Structuring is a Crime
Structuring is the idea of structuring your deposits, withdrawals, etc. to avoid detection by the Bank. Typically, this means avoiding depositing more than $10,000 of cash at any one-time — to avoid a Currency Transaction Report (CTR) from being issued and/or to avoid a potential Suspicious Activity Report (SAR) from being issued.
For reference, bank regulations require financial institutions to file reports when certain transactions occur in either high dollar amounts or in high frequency. These reports are not limited to the United States.
In fact, many countries have similar rules in place.
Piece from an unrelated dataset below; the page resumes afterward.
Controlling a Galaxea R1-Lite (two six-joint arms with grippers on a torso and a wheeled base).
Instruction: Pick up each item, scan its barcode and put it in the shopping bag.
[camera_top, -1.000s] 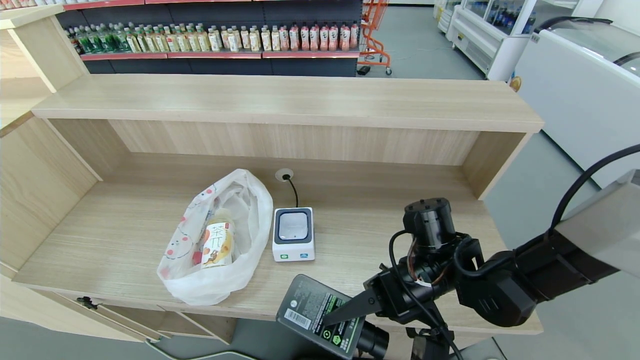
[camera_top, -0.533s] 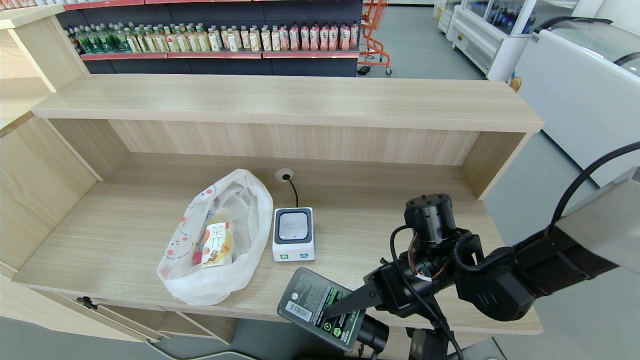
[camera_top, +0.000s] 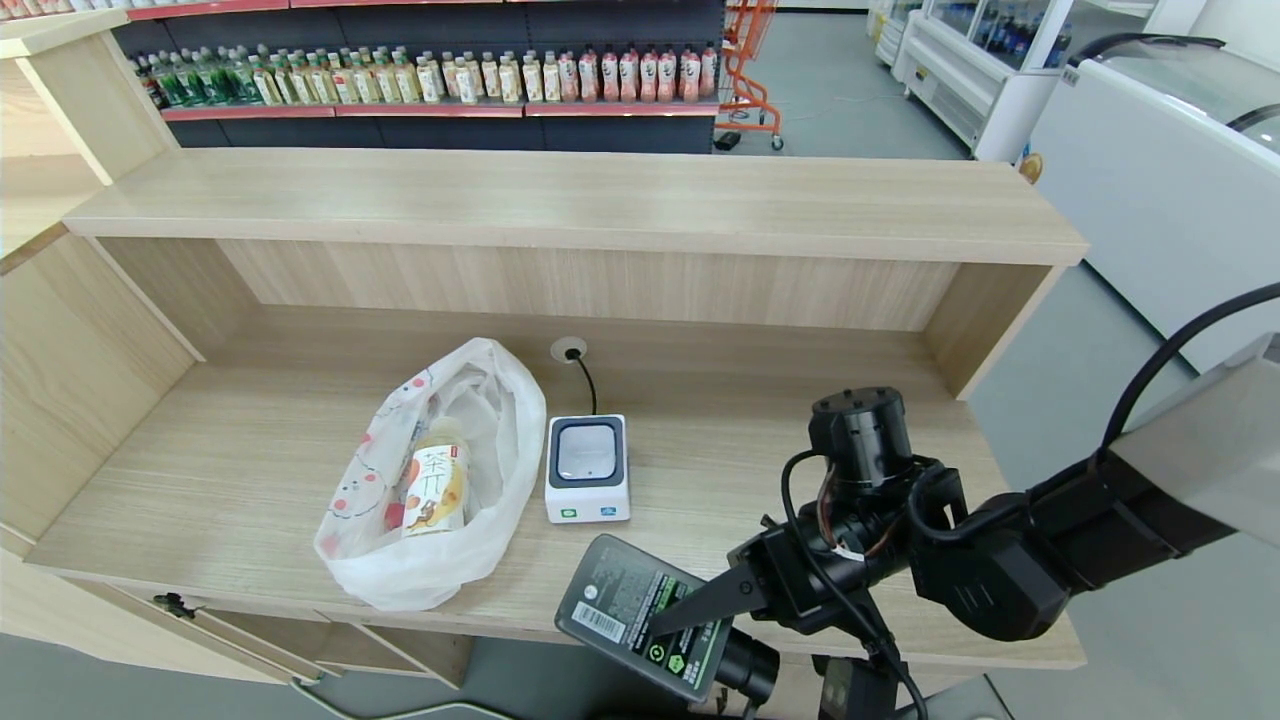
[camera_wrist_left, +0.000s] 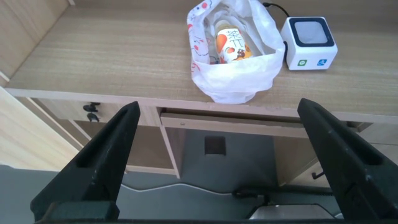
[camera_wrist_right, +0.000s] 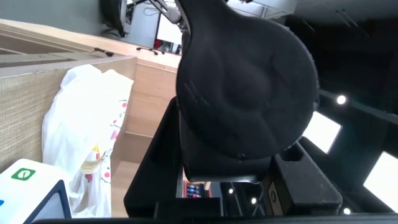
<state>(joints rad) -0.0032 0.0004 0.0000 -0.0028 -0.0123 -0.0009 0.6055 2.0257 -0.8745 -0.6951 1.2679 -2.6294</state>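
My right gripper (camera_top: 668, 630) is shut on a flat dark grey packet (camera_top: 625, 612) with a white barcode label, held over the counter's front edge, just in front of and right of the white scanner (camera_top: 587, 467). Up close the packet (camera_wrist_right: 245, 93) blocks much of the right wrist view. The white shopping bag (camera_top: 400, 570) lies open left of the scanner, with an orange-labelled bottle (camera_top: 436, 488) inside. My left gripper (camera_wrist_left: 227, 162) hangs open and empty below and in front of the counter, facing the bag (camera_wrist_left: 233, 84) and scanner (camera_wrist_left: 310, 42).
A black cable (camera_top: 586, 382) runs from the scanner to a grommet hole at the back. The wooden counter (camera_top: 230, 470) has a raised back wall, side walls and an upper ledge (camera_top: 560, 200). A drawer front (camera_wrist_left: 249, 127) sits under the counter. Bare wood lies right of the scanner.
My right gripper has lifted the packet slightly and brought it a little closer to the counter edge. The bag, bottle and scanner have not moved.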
The reason is that no financial institution wants to learn that they were a conduit or catalyst for any sort of fraud, money-laundering, terrorism, etc.– like a game of Hot Potato.
In order to successfully structure, you need a plan – and what plan is complete without some smurfs?
An Example of Smurfing Bank Account Deposits
Let’s keep it simple: Gargamel has about $500,000 of cash that he received in legally-sourced money. He would like to deposit into different banks to avoid reporting (aka Structuring).
Gargamel is a U.S. person and doesn’t want to have to report the income on his return, even though the income is all legally sourced.
Gargamel does his research and hatches a plan. And, to carry out his plan, he decides he needs some help… and who better to go smurfing with than the smurfs, right?
Therefore, Gargamel orders Papa Smurf, Clumsy Smurf, Lazy Smurf, Greedy Smurf, Brainy Smurf, and of course, Smurfette to each deposit various amounts of small transactions into numerous different banks to avoid detection.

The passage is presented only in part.